Üniversite öğrencilerinin barınma sorununa da değinen Tatlıoğlu şöyle konuştu:
"Türkiye’de ciddi bir öğrenci yurdu ihtiyacı vardır. Öğrenci sayısı 8 milyona doğru artarken, öğrencinin sosyal ihtiyaçları hiç düşünülmemiş ve adeta bir sınıf bir hoca ve 200 öğrenci 300 öğrenci mantığıyla bir yayılma söz konusudur ki bu feryatları hepimiz beraber duymaktayız. Türkiye bunu karşılayabilecek bir güce sahiptir. Üniversiteler kapasiteleri bellidir. Bu kapasiteleri arttırmadan önce, öğrencinin sosyal ihtiyaçlarını karşılayacak başta barınma imkanları, yurtlar olmak üzere karşılayacak donanımların tesis edilmesi gerekmektedir.”

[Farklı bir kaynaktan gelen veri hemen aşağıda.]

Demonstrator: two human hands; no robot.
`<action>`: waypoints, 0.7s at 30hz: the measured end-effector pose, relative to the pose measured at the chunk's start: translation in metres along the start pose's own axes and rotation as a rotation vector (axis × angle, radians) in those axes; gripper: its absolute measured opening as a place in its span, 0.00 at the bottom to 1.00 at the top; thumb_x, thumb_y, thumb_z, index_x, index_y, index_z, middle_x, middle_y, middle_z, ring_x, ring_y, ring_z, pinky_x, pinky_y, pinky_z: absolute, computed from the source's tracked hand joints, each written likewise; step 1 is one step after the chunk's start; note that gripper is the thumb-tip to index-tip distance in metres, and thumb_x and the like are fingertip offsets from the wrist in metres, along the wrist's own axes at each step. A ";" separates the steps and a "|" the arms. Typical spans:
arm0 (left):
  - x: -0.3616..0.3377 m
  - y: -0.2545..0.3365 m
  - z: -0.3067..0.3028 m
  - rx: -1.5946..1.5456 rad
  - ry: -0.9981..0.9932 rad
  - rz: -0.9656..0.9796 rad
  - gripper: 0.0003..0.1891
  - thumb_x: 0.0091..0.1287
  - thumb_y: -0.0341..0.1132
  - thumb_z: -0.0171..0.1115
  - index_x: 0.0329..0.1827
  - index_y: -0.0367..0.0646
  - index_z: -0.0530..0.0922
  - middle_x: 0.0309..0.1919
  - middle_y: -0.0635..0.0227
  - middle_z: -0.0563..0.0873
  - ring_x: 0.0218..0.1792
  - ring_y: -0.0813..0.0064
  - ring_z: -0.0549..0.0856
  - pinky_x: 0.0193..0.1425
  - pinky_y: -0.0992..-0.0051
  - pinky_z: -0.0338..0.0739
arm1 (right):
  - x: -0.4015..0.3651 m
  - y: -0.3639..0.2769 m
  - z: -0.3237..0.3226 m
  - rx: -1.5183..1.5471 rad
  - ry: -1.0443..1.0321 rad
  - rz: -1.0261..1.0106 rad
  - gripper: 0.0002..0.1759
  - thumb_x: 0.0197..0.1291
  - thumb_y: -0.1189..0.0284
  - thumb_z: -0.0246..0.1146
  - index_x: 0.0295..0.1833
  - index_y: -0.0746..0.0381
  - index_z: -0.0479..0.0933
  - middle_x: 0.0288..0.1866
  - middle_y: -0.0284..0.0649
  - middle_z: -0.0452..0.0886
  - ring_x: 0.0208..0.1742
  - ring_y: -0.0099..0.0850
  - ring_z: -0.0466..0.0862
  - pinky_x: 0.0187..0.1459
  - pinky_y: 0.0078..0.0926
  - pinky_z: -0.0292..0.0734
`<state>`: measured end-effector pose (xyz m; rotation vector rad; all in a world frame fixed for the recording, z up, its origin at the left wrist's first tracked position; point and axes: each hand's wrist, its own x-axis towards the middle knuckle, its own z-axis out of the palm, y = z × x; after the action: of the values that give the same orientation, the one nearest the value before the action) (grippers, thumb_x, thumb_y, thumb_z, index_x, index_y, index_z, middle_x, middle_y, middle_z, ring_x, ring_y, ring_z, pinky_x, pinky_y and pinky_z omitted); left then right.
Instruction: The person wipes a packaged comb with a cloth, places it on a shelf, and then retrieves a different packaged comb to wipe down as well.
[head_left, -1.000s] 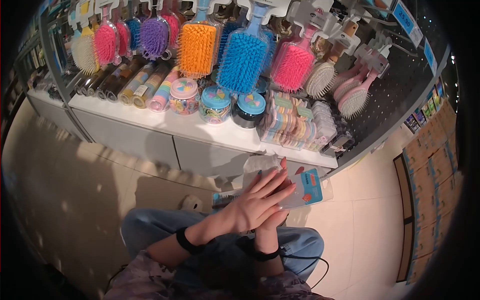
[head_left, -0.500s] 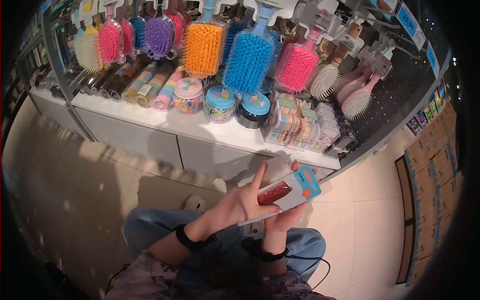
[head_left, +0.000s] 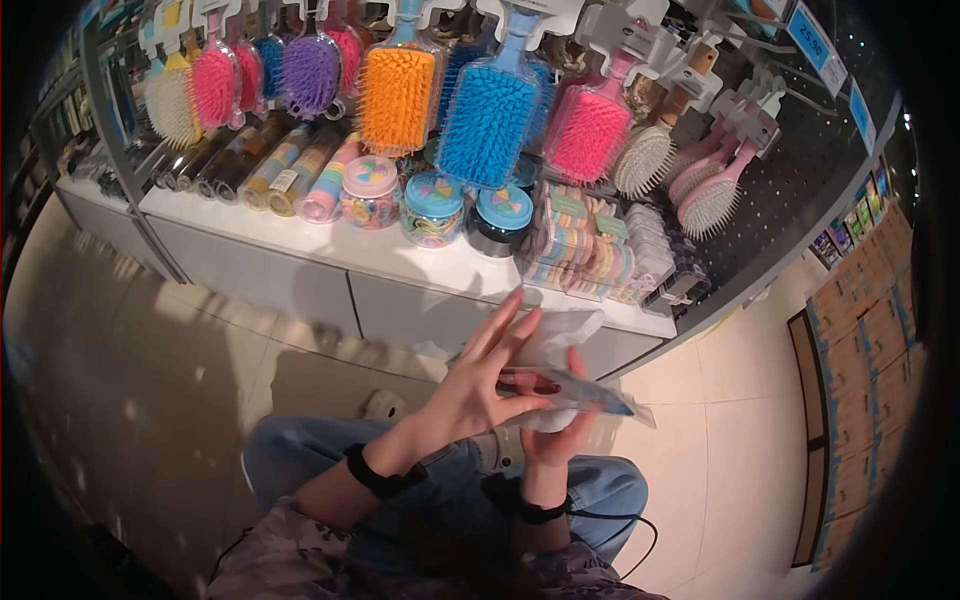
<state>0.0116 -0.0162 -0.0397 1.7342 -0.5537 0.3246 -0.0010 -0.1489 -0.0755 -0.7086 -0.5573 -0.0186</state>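
A flat clear-wrapped package [head_left: 590, 393], with a dark red item and some blue showing, is tilted nearly edge-on between my hands. My left hand [head_left: 468, 388] has its thumb against the near side at the package's left end, with the other fingers stretched up behind it. From below and to the right, my right hand [head_left: 560, 440] holds the package, one finger rising past its far side. Crumpled white, translucent wrapping [head_left: 563, 335] sticks up behind the package, and more white shows beneath it near my right palm. The print is too blurred to read.
Orange [head_left: 398, 98], blue [head_left: 487, 122] and pink [head_left: 588, 130] hairbrushes hang above a white shelf [head_left: 250, 235]. Jars [head_left: 433, 208], tubes [head_left: 325, 190] and boxed hair ties [head_left: 570, 240] stand on it. Cardboard boxes [head_left: 865, 380] are at the right.
The package has turned from face-up to nearly edge-on, its right end swinging down. My left hand's fingers have risen and stretched out. More of the white wrapping shows behind the package.
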 end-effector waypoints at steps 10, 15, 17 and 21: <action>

'TÜRKİYE ADETA SUÇ MAKİNALARININ ODAKLANDIĞI VE YUVA YAPTIĞI BİR MERKEZ HALİNE GELMEKTEDİR'
Suriye'de iki Türk askerinin yakılarak öldürülmesine fetva veren kişinin yakalanmasına ilişkin, Tatlıoğlu şunları söyledi:
"Ne yazık ki iki askerimizin yakılarak canice şehit edilmesi olayı ile ilgili olayın failleri olduğu söylenen şahıslar gazeteci namusu marifetiyle göz altına alınabilmiştir. Türkiye'nin istihbaratı, Türkiye’nin güvenlik güçleri, Türkiye’nin emniyeti, Türkiye’nin yargısı bu anlamda değerlendirmeye değer bir fotoğraf arz etmektedir. Türkiye adeta suç makinalarının odaklandığı ve yuva yaptığı bir merkez haline gelmektedir."